>>>>
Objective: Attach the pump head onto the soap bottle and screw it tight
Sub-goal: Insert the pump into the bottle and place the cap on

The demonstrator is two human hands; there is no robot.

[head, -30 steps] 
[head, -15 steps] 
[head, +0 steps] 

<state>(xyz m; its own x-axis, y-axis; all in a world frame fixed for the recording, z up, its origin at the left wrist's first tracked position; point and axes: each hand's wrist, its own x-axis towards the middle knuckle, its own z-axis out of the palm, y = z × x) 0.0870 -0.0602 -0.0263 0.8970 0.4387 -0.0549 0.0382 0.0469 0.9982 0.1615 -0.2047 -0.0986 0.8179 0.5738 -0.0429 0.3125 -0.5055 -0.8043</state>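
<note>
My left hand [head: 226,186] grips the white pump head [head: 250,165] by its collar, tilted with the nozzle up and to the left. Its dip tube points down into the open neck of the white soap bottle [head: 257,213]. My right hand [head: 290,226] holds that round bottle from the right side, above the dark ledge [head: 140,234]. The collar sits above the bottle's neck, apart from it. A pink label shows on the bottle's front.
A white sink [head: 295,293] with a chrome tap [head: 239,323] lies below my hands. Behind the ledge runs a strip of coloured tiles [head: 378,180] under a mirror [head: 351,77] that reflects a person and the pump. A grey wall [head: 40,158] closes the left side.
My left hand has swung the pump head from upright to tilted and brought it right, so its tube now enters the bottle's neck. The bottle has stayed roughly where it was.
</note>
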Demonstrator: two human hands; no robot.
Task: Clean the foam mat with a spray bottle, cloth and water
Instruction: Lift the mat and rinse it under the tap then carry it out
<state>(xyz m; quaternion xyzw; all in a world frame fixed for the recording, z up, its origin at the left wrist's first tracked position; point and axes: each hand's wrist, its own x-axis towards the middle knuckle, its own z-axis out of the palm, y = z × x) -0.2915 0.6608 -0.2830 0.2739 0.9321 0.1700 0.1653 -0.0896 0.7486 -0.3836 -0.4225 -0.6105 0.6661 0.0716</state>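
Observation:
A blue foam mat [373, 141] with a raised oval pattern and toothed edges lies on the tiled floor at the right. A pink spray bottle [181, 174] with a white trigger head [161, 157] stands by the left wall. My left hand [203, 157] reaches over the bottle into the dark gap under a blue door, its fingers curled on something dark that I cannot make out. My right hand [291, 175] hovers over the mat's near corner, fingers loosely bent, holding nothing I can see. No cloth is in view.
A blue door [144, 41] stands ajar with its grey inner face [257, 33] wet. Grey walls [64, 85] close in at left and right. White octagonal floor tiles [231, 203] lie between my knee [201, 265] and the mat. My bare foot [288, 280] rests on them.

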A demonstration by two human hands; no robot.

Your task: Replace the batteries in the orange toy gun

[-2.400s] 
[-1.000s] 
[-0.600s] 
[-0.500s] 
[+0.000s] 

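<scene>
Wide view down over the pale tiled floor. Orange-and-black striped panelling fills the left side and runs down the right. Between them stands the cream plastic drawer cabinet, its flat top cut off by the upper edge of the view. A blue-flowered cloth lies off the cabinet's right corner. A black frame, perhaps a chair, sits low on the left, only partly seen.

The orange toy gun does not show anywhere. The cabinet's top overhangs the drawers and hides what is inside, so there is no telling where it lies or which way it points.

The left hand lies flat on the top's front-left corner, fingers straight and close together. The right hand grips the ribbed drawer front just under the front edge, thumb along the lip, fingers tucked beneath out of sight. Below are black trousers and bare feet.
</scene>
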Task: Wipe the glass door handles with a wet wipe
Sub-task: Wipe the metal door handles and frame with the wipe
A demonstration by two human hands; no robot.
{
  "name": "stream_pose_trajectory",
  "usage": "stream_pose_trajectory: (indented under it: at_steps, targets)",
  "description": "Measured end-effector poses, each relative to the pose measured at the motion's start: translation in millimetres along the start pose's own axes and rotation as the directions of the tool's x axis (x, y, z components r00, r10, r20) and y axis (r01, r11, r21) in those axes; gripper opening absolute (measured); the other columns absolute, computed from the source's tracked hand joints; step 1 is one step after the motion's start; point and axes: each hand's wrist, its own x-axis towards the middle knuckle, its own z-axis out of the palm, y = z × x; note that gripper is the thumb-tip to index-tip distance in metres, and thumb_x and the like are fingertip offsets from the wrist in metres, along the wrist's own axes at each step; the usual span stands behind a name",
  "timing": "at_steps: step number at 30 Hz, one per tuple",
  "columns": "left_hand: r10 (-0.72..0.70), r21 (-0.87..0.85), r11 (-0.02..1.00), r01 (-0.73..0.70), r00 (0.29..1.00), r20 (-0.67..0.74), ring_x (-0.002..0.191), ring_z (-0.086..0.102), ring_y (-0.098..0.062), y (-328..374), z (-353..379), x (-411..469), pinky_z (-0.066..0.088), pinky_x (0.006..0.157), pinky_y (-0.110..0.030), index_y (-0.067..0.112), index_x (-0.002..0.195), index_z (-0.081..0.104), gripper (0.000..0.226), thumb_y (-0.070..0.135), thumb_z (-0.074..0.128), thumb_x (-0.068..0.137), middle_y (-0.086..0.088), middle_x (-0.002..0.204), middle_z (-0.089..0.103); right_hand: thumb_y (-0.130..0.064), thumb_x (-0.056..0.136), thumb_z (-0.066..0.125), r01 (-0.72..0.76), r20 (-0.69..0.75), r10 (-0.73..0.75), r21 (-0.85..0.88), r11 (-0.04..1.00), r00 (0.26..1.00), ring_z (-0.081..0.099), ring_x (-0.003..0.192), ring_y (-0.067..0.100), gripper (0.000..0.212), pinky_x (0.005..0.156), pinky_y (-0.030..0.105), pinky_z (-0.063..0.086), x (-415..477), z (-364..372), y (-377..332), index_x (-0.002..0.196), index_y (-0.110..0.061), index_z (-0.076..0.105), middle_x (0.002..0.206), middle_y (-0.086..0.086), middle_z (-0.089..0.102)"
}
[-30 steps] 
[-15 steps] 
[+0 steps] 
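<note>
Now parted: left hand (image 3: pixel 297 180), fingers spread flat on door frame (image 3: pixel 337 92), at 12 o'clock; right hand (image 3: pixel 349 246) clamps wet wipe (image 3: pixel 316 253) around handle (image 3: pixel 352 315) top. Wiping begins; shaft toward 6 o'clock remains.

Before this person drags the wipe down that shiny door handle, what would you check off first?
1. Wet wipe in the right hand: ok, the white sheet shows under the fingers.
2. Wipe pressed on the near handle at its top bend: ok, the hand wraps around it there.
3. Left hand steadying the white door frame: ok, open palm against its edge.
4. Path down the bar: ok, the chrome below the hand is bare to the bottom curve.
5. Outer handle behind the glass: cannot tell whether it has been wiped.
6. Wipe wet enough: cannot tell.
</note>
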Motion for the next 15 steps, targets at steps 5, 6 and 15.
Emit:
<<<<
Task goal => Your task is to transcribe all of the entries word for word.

Result of this task =>
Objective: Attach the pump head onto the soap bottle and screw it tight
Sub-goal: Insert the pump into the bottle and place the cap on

The demonstrator is two human hands; there is no robot.

[head, -30 steps] 
[head, -15 steps] 
[head, +0 steps] 

<state>(xyz m; its own x-axis, y-axis; all in a world frame fixed for the recording, z up, its origin at the left wrist's first tracked position; point and axes: each hand's wrist, its own x-axis towards the middle knuckle, its own z-axis out of the palm, y = z × x) 0.0870 -0.0602 -0.0263 0.8970 0.4387 -0.0549 0.0382 0.0469 0.9982 0.1615 -0.2047 -0.0986 0.8179 0.5738 -0.0429 0.3125 -0.5055 -0.8043</state>
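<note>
My left hand [head: 226,186] grips the white pump head [head: 250,165] by its collar, tilted with the nozzle up and to the left. Its dip tube points down into the open neck of the white soap bottle [head: 257,213]. My right hand [head: 290,226] holds that round bottle from the right side, above the dark ledge [head: 140,234]. The collar sits above the bottle's neck, apart from it. A pink label shows on the bottle's front.
A white sink [head: 295,293] with a chrome tap [head: 239,323] lies below my hands. Behind the ledge runs a strip of coloured tiles [head: 378,180] under a mirror [head: 351,77] that reflects a person and the pump. A grey wall [head: 40,158] closes the left side.
My left hand has swung the pump head from upright to tilted and brought it right, so its tube now enters the bottle's neck. The bottle has stayed roughly where it was.
</note>
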Demonstrator: two human hands; no robot.
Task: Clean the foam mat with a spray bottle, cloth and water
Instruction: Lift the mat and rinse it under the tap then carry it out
<state>(xyz m; quaternion xyzw; all in a world frame fixed for the recording, z up, its origin at the left wrist's first tracked position; point and axes: each hand's wrist, its own x-axis towards the middle knuckle, its own z-axis out of the palm, y = z × x) -0.2915 0.6608 -0.2830 0.2739 0.9321 0.1700 0.1653 -0.0896 0.7486 -0.3836 -0.4225 -0.6105 0.6661 0.0716</state>
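Observation:
A blue foam mat [373, 141] with a raised oval pattern and toothed edges lies on the tiled floor at the right. A pink spray bottle [181, 174] with a white trigger head [161, 157] stands by the left wall. My left hand [203, 157] reaches over the bottle into the dark gap under a blue door, its fingers curled on something dark that I cannot make out. My right hand [291, 175] hovers over the mat's near corner, fingers loosely bent, holding nothing I can see. No cloth is in view.
A blue door [144, 41] stands ajar with its grey inner face [257, 33] wet. Grey walls [64, 85] close in at left and right. White octagonal floor tiles [231, 203] lie between my knee [201, 265] and the mat. My bare foot [288, 280] rests on them.
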
A demonstration by two human hands; no robot.

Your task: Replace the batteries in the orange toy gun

[-2.400s] 
[-1.000s] 
[-0.600s] 
[-0.500s] 
[+0.000s] 

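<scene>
Wide view down over the pale tiled floor. Orange-and-black striped panelling fills the left side and runs down the right. Between them stands the cream plastic drawer cabinet, its flat top cut off by the upper edge of the view. A blue-flowered cloth lies off the cabinet's right corner. A black frame, perhaps a chair, sits low on the left, only partly seen.

The orange toy gun does not show anywhere. The cabinet's top overhangs the drawers and hides what is inside, so there is no telling where it lies or which way it points.

The left hand lies flat on the top's front-left corner, fingers straight and close together. The right hand grips the ribbed drawer front just under the front edge, thumb along the lip, fingers tucked beneath out of sight. Below are black trousers and bare feet.
</scene>
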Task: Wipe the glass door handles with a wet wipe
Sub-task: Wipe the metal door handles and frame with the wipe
A demonstration by two human hands; no robot.
{
  "name": "stream_pose_trajectory",
  "usage": "stream_pose_trajectory: (indented under it: at_steps, targets)",
  "description": "Measured end-effector poses, each relative to the pose measured at the motion's start: translation in millimetres along the start pose's own axes and rotation as the directions of the tool's x axis (x, y, z components r00, r10, r20) and y axis (r01, r11, r21) in those axes; gripper opening absolute (measured); the other columns absolute, computed from the source's tracked hand joints; step 1 is one step after the motion's start; point and axes: each hand's wrist, its own x-axis towards the middle knuckle, its own z-axis out of the palm, y = z × x; note that gripper is the thumb-tip to index-tip distance in metres, and thumb_x and the like are fingertip offsets from the wrist in metres, along the wrist's own axes at each step; the usual span stands behind a name",
  "timing": "at_steps: step number at 30 Hz, one per tuple",
  "columns": "left_hand: r10 (-0.72..0.70), r21 (-0.87..0.85), r11 (-0.02..1.00), r01 (-0.73..0.70), r00 (0.29..1.00), r20 (-0.67..0.74), ring_x (-0.002..0.191), ring_z (-0.086..0.102), ring_y (-0.098..0.062), y (-328..374), z (-353..379), x (-411..469), pinky_z (-0.066..0.088), pinky_x (0.006..0.157), pinky_y (-0.110..0.030), index_y (-0.067..0.112), index_x (-0.002..0.195), index_z (-0.081..0.104), gripper (0.000..0.226), thumb_y (-0.070..0.135), thumb_z (-0.074..0.128), thumb_x (-0.068..0.137), middle_y (-0.086..0.088), middle_x (-0.002..0.204), middle_z (-0.089..0.103); right_hand: thumb_y (-0.130..0.064), thumb_x (-0.056..0.136), thumb_z (-0.066..0.125), r01 (-0.72..0.76), r20 (-0.69..0.75), r10 (-0.73..0.75), r21 (-0.85..0.88), r11 (-0.04..1.00), r00 (0.26..1.00), ring_z (-0.081..0.099), ring_x (-0.003..0.192), ring_y (-0.067..0.100), gripper (0.000..0.212), pinky_x (0.005..0.156), pinky_y (-0.030..0.105), pinky_z (-0.063..0.086), x (-415..477), z (-364..372), y (-377..332), index_x (-0.002..0.196), index_y (-0.110..0.061), index_z (-0.076..0.105), middle_x (0.002..0.206), middle_y (-0.086..0.086), middle_z (-0.089..0.102)"
}
[-30 steps] 
[-15 steps] 
[+0 steps] 
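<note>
Now parted: left hand (image 3: pixel 297 180), fingers spread flat on door frame (image 3: pixel 337 92), at 12 o'clock; right hand (image 3: pixel 349 246) clamps wet wipe (image 3: pixel 316 253) around handle (image 3: pixel 352 315) top. Wiping begins; shaft toward 6 o'clock remains.

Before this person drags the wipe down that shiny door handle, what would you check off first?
1. Wet wipe in the right hand: ok, the white sheet shows under the fingers.
2. Wipe pressed on the near handle at its top bend: ok, the hand wraps around it there.
3. Left hand steadying the white door frame: ok, open palm against its edge.
4. Path down the bar: ok, the chrome below the hand is bare to the bottom curve.
5. Outer handle behind the glass: cannot tell whether it has been wiped.
6. Wipe wet enough: cannot tell.
</note>
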Motion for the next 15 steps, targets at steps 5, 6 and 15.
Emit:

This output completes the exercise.